# YOUR ASSIGNMENT
When you reproduce the data, keep every word exactly as it stands and leave the pictures out.

# DATA SHOWN
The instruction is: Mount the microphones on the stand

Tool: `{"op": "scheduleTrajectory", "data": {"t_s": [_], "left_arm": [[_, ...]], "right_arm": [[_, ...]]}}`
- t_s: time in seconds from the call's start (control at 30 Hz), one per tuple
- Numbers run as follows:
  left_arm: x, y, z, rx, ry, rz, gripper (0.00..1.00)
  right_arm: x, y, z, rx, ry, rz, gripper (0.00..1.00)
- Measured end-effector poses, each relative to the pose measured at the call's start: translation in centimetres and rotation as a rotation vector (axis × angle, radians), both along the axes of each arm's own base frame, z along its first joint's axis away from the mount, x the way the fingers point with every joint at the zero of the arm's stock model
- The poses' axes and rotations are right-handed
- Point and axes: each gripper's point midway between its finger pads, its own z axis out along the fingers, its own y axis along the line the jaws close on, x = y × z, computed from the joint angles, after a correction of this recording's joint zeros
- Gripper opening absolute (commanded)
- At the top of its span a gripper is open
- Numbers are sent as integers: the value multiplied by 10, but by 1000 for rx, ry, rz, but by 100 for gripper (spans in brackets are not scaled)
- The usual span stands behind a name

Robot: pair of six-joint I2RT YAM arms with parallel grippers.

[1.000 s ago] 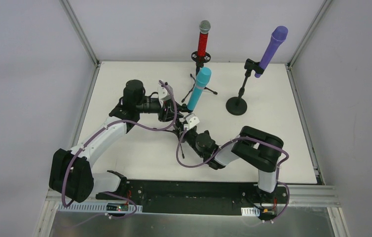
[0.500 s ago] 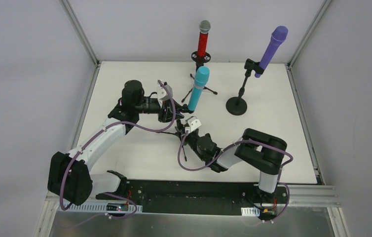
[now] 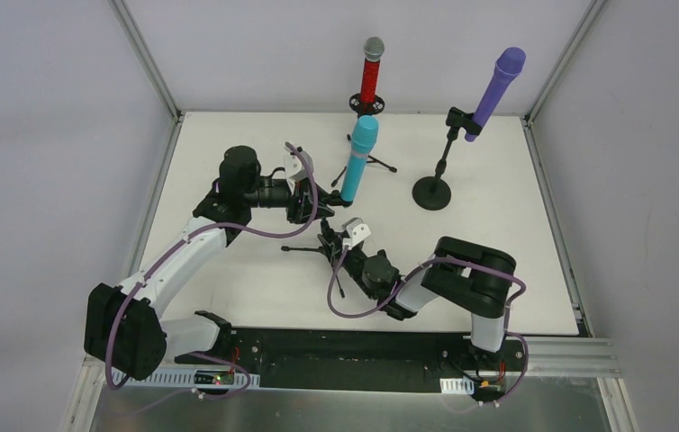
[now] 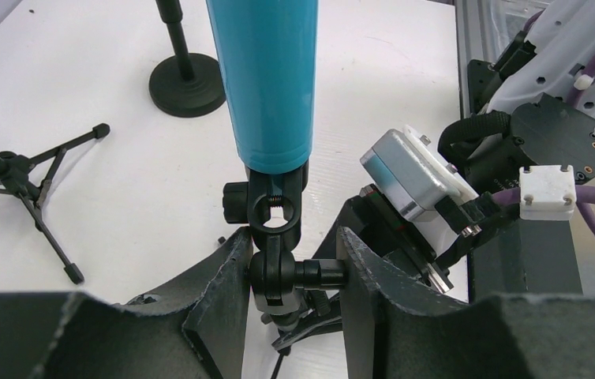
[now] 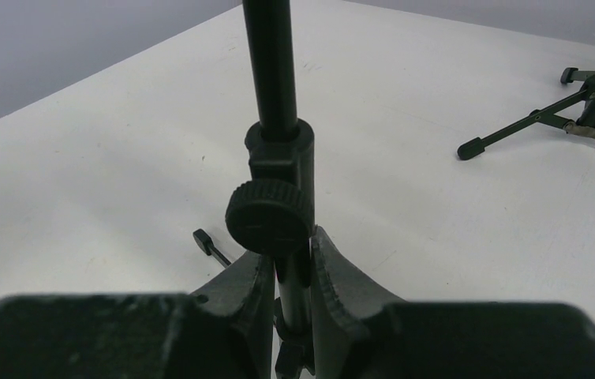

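Cyan microphone (image 3: 358, 162) now straighter (seated in clip (image 4: 277, 209)); your left gripper (image 4: 293, 260) pinches clip, right gripper (image 5: 293, 264) clamps stand (image 5: 271, 71).

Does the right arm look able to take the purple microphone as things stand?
Probably not yet: the right gripper is shut on the tripod pole under the cyan microphone, so it must let go first.

Red microphone (image 3: 371, 79), silver mesh head, upright on far tripod (image 3: 368, 164). Purple microphone (image 3: 495, 90) tilted in round-base stand (image 3: 432, 193). Cyan microphone (image 3: 357, 162) near upright, seated in black clip (image 4: 277, 207) atop near stand (image 5: 271, 63).
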Motion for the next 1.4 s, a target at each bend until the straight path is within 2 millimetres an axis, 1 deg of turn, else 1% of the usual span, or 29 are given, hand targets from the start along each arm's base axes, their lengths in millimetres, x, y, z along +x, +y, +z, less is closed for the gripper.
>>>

# WRITTEN RESPONSE
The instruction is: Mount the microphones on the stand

Tool: `{"op": "scheduleTrajectory", "data": {"t_s": [_], "left_arm": [[_, ...]], "right_arm": [[_, ...]]}}`
- t_s: time in seconds from the call's start (control at 30 Hz), one per tuple
- Numbers run as follows:
  left_arm: x, y, z, rx, ry, rz, gripper (0.00..1.00)
  right_arm: x, y, z, rx, ry, rz, gripper (0.00..1.00)
- Measured end-effector poses, each relative to the pose measured at the call's start: translation in centimetres and rotation as a rotation vector (axis × angle, radians), both along the axes of each arm's own base frame, z along its first joint's axis away from the mount, x the way the fingers point with every joint at the zero of the arm's stock model
- The poses' axes and rotations are right-handed
- Point and axes: each gripper's point midway between its finger pads, its own z axis out along the fingers, its own y axis along the line the jaws close on, x = y × z, computed from the joint angles, after a correction of this recording's joint zeros
- Gripper opening absolute (commanded)
- At the top of its span a gripper is open
- Numbers are sent as integers: the value multiplied by 10, but by 1000 for rx, ry, rz, but by 100 for gripper (spans in brackets are not scaled)
- The usual span stands behind a name

Robot: pair of six-joint I2RT YAM arms with parallel grippers.

[1.000 s ago] 
[0.500 s ago] 
[now] 
[now] 
[now] 

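Cyan microphone (image 3: 358, 162) now straighter (seated in clip (image 4: 277, 209)); your left gripper (image 4: 293, 260) pinches clip, right gripper (image 5: 293, 264) clamps stand (image 5: 271, 71).

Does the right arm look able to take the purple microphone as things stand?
Probably not yet: the right gripper is shut on the tripod pole under the cyan microphone, so it must let go first.

Red microphone (image 3: 371, 79), silver mesh head, upright on far tripod (image 3: 368, 164). Purple microphone (image 3: 495, 90) tilted in round-base stand (image 3: 432, 193). Cyan microphone (image 3: 357, 162) near upright, seated in black clip (image 4: 277, 207) atop near stand (image 5: 271, 63).
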Motion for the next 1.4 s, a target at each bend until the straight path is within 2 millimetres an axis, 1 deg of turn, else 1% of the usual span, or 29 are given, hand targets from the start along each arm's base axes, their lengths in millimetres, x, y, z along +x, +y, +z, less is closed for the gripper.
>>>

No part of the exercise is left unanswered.